LucaCanali / sparkMeasure

This is the development repository for sparkMeasure, a tool and library designed for efficient analysis and troubleshooting of Apache Spark jobs. It focuses on easing the collection and examination of Spark metrics, making it a practical choice for both developers and data engineers.
Apache License 2.0
690 stars 144 forks source link

TaskMetrics and StageMetrics does not extend a common trait #29

Closed RodrigoCSoares closed 4 years ago

RodrigoCSoares commented 4 years ago

TasksMetrics and StageMetrics classes does not extend a common trait and this can cause some trouble while implementing those metrics in a generic way.
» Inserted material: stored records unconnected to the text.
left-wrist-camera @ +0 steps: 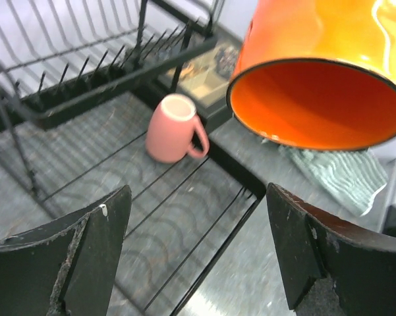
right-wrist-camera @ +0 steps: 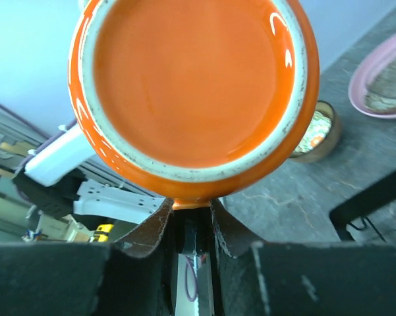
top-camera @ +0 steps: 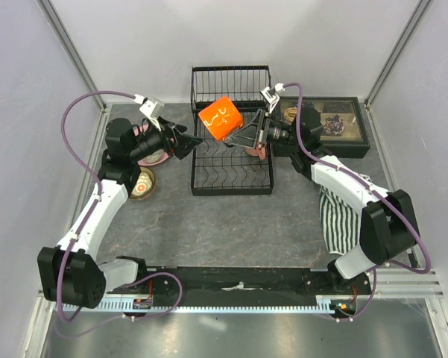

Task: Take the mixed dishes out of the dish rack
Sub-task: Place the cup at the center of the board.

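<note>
My right gripper is shut on the handle of the orange mug and holds it in the air above the black wire dish rack. In the right wrist view the mug's base fills the frame, and the handle is pinched in the gripper. My left gripper hangs open just left of the mug, with nothing between its fingers. The mug's mouth faces it. A pink mug stands upright at the right edge of the rack's lower basket.
Left of the rack lie a pink plate and a brown patterned bowl. A dark tray of trinkets sits to the right of the rack, and a striped cloth lies under my right arm. White walls enclose the table.
</note>
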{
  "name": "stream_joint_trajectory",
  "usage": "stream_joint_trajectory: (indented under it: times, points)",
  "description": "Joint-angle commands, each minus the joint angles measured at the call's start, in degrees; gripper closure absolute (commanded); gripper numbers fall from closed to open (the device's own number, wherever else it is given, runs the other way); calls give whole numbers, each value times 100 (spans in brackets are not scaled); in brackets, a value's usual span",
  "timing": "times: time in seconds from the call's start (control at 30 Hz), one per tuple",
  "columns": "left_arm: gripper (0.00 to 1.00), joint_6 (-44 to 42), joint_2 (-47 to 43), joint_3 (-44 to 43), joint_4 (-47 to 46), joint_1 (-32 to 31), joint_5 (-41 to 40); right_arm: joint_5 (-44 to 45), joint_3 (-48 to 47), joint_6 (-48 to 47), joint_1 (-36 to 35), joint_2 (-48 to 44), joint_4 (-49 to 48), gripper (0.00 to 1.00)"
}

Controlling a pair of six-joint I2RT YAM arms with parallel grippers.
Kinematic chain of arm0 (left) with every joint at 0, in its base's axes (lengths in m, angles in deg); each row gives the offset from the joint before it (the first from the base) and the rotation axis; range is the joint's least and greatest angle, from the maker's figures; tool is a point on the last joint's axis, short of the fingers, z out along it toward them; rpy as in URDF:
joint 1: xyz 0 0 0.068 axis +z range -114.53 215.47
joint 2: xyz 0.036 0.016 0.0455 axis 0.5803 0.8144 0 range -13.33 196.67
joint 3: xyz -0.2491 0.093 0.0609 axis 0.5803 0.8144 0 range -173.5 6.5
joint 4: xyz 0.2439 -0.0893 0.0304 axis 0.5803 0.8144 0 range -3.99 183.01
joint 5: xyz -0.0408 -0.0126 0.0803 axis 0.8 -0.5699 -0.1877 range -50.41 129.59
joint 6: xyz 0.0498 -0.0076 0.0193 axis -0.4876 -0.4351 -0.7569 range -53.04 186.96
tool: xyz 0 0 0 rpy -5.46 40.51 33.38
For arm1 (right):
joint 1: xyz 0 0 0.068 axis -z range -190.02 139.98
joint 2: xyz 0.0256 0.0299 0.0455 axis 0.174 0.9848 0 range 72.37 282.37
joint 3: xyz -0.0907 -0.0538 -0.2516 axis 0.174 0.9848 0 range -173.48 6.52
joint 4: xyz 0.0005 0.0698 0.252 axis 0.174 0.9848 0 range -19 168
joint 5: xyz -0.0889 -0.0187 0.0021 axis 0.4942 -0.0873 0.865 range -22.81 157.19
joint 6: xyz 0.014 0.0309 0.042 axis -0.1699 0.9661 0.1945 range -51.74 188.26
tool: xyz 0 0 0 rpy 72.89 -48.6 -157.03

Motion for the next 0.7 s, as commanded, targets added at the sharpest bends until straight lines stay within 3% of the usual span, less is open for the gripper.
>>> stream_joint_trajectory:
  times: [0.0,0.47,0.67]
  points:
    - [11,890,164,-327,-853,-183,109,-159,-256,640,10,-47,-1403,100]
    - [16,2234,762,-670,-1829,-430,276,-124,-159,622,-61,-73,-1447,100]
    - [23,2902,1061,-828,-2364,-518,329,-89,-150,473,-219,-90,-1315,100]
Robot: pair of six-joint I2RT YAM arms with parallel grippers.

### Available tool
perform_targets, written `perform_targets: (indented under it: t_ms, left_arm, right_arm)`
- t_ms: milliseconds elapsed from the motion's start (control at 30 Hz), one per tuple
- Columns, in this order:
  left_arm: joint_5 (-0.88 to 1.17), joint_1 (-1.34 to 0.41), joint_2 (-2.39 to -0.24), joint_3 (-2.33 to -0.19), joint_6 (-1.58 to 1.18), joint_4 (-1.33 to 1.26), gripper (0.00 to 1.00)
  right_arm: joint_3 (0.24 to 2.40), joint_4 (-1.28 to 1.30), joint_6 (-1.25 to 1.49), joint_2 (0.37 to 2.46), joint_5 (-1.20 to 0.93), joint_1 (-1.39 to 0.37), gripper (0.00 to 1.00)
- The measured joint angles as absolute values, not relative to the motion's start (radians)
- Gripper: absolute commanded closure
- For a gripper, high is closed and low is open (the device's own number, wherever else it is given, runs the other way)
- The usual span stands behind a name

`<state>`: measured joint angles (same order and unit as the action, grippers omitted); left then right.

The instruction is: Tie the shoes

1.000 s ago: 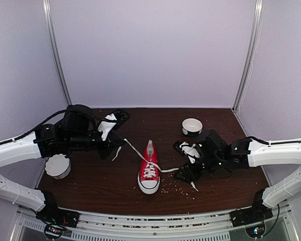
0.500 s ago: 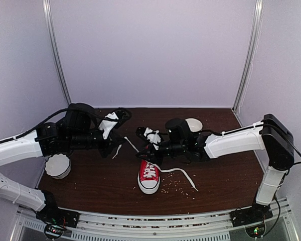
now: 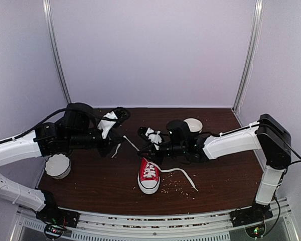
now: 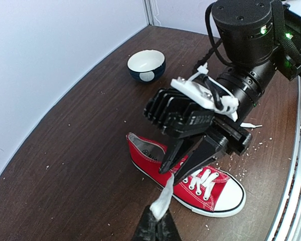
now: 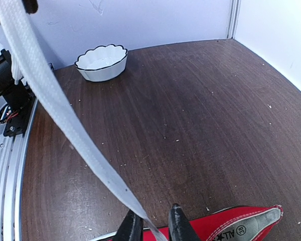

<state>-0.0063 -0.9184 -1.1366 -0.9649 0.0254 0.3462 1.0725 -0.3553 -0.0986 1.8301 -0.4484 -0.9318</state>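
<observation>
The red sneaker (image 3: 149, 173) lies mid-table, white toe cap toward the arms. My left gripper (image 3: 119, 141) is shut on the left white lace (image 3: 133, 147), which runs taut from the shoe up to the left. In the left wrist view its fingers (image 4: 158, 227) pinch the lace (image 4: 165, 198) near its end. My right gripper (image 3: 143, 151) hangs over the heel, open, with that lace passing between its fingers. This shows in the right wrist view (image 5: 151, 226), the lace (image 5: 65, 113) rising up-left above the shoe (image 5: 241, 226). The other lace (image 3: 183, 175) lies loose on the table.
A white scalloped bowl (image 3: 57, 165) sits at the left near my left arm and also shows in the right wrist view (image 5: 102, 63). A dark bowl with white inside (image 3: 193, 123) stands behind my right arm. Crumbs (image 3: 178, 188) are scattered right of the shoe.
My right arm has swung left from the right lace, which now lies loose on the table, to the heel, its fingers around the left lace. My left arm has barely moved.
</observation>
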Motion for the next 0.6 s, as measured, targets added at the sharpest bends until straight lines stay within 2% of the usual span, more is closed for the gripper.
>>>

An example of a code that does not compile because of that:

val someExternalConfiguration = ExternalConfiguration.read();
val dataframe = spark.sql("SELECT * FROM SOME_WHERE")

someExternalConfiguration match {
    case "stages" => 
        val stagesMetrics = ch.cern.sparkmeasure.StageMetrics(spark)
        Writer.doWrite(dataFrame, stagesMetrics)
    case "tasks" => 
        val tasksMetrics = ch.cern.sparkmeasure.TaskMetrics(spark)
        Writer.doWrite(dataFrame, tasksMetrics)
}

object Writer {
    def doWrite(dataFrame: DataFrame, metrics: <Here should be the common trait>) {
        metrics.runAndMeasure(dataFrame.write.format("parquet").save("/tmp/any_where"))
    }
}